**Aim of the exercise**
Every line of the material has to be retyped exactly.

**Data extract**
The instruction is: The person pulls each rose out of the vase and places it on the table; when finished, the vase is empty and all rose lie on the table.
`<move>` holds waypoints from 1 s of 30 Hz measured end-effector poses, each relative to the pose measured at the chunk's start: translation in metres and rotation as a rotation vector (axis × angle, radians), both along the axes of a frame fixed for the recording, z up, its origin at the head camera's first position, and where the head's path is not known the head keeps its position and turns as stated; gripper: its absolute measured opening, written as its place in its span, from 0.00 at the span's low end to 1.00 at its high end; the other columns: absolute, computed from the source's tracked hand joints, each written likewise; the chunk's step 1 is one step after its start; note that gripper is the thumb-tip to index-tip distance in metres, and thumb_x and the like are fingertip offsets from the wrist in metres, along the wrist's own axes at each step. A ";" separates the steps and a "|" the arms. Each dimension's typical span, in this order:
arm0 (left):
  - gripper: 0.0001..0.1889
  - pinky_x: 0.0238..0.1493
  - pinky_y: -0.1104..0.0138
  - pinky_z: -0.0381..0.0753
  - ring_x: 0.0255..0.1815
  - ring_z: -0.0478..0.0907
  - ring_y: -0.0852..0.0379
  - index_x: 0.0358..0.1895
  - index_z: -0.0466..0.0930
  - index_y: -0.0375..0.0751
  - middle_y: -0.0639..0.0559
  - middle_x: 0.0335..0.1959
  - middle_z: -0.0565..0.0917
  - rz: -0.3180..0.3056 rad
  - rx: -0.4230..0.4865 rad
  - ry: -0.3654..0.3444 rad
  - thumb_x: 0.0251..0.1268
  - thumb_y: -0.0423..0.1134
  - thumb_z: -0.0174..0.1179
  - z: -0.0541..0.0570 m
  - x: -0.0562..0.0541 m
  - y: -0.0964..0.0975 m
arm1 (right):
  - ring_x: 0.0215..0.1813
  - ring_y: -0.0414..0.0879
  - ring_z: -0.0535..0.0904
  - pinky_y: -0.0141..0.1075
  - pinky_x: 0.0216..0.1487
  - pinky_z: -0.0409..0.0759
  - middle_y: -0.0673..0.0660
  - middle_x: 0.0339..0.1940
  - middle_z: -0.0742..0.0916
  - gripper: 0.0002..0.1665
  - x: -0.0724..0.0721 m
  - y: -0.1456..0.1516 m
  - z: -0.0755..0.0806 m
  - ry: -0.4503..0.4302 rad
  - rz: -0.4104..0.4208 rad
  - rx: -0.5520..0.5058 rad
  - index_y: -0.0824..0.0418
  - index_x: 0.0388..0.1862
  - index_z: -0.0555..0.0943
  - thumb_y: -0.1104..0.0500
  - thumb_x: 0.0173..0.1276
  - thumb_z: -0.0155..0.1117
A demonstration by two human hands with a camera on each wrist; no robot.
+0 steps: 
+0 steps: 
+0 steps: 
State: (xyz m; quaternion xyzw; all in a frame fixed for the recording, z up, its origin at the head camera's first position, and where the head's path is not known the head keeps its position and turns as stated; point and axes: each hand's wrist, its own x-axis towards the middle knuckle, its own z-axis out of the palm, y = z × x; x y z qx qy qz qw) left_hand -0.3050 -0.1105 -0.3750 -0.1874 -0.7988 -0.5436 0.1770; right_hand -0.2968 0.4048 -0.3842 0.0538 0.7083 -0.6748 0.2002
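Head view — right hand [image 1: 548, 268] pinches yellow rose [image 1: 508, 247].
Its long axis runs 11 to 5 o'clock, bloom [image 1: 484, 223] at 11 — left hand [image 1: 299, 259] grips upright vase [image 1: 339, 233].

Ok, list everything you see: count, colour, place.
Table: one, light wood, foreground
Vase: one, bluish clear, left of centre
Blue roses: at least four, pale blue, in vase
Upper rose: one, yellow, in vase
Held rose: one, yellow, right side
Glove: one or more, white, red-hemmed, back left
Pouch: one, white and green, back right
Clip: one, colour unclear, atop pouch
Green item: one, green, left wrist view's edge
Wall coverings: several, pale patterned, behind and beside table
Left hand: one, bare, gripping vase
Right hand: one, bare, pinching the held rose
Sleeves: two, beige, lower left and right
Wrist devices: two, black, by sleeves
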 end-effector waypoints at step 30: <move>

**Response to the exercise**
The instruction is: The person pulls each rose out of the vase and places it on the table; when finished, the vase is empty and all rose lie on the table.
`<move>` holds waypoints from 1 s of 30 Hz measured end-effector poses, each relative to the pose measured at the chunk's start: translation in metres and rotation as a rotation vector (axis × angle, radians), both along the axes of a frame fixed for the recording, z up, its origin at the head camera's first position, and where the head's path is not known the head keeps its position and turns as stated; gripper: its absolute measured opening, written as its place in its span, from 0.00 at the span's low end to 1.00 at its high end; the other columns: absolute, computed from the source's tracked hand joints, each written likewise; the chunk's step 1 is one step after its start; note that gripper is the thumb-tip to index-tip distance in metres, and thumb_x and the like are fingertip offsets from the wrist in metres, along the wrist's own axes at each step. A ";" separates the steps and a "|" the arms. Each dimension's typical span, in this order:
arm0 (left):
  - gripper: 0.0001..0.1889
  - pinky_x: 0.0238..0.1493
  - pinky_y: -0.1104..0.0138
  - pinky_z: -0.0381..0.0753
  - ring_x: 0.0255..0.1815
  - ring_z: -0.0478..0.0907
  - ring_y: -0.0852..0.0379
  - index_x: 0.0358..0.1895
  - index_z: -0.0466..0.0930
  - index_y: -0.0375..0.0751
  - middle_y: -0.0639..0.0559
  - middle_x: 0.0335..0.1959
  - middle_z: -0.0565..0.0917
  - rz: -0.3180..0.3056 rad
  - rx: -0.4230..0.4865 rad
  - ry: -0.3654..0.3444 rad
  - thumb_x: 0.0251..0.1268
  - thumb_y: -0.0423..0.1134
  - thumb_z: -0.0174..0.1179
  - z: -0.0541..0.0570 m
  - x: -0.0562..0.0541 m
  - y: -0.0964..0.0975 m
arm1 (right):
  - ring_x: 0.0215..0.1813
  - ring_y: -0.0414..0.0879
  - ring_z: -0.0535..0.0904
  - pinky_y: -0.0141..0.1075
  - pinky_x: 0.0216..0.1487
  - pinky_z: -0.0409..0.0759
  - middle_y: -0.0673..0.0660
  - middle_x: 0.0339..0.1940
  - middle_z: -0.0742..0.0916
  - gripper: 0.0002..0.1665
  - x: -0.0724..0.0721 m
  - y: -0.1456..0.1516 m
  - z: -0.0755..0.0806 m
  - ry: -0.4503..0.4302 rad
  - rz: -0.4104..0.4208 rad
  - rx: -0.5520..0.5058 rad
  - index_y: -0.0824..0.0418
  - index_x: 0.0388..0.1862
  - index_z: -0.0555..0.0943
  - thumb_y: -0.1104..0.0500
  - thumb_x: 0.0173..0.1276
  - thumb_z: -0.0155..0.1117
A demonstration by two human hands with a camera on each wrist; no robot.
+0 steps: 
+0 steps: 
+0 steps: 
State: (xyz m; quaternion xyzw; all in a frame fixed for the recording, z up, its origin at the head camera's first position, and where the head's path is not known the head keeps its position and turns as stated; point and axes: each hand's wrist, its own x-axis towards the middle knuckle, its own z-axis out of the palm, y = z × x; x y z qx qy qz qw) left_hand -0.3050 -0.1105 -0.3750 -0.1874 -0.7988 -0.5436 0.1770; right_hand -0.2968 0.4048 -0.3842 0.0538 0.7083 -0.6748 0.2002
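Head view — right hand [image 1: 548, 268] pinches yellow rose [image 1: 508, 247].
Its long axis runs 11 to 5 o'clock, bloom [image 1: 484, 223] at 11 — left hand [image 1: 299, 259] grips upright vase [image 1: 339, 233].

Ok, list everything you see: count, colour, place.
Table: one, light wood, foreground
Vase: one, bluish clear, left of centre
Blue roses: at least four, pale blue, in vase
Upper rose: one, yellow, in vase
Held rose: one, yellow, right side
Glove: one or more, white, red-hemmed, back left
Pouch: one, white and green, back right
Clip: one, colour unclear, atop pouch
Green item: one, green, left wrist view's edge
Wall coverings: several, pale patterned, behind and beside table
Left hand: one, bare, gripping vase
Right hand: one, bare, pinching the held rose
Sleeves: two, beige, lower left and right
Wrist devices: two, black, by sleeves
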 end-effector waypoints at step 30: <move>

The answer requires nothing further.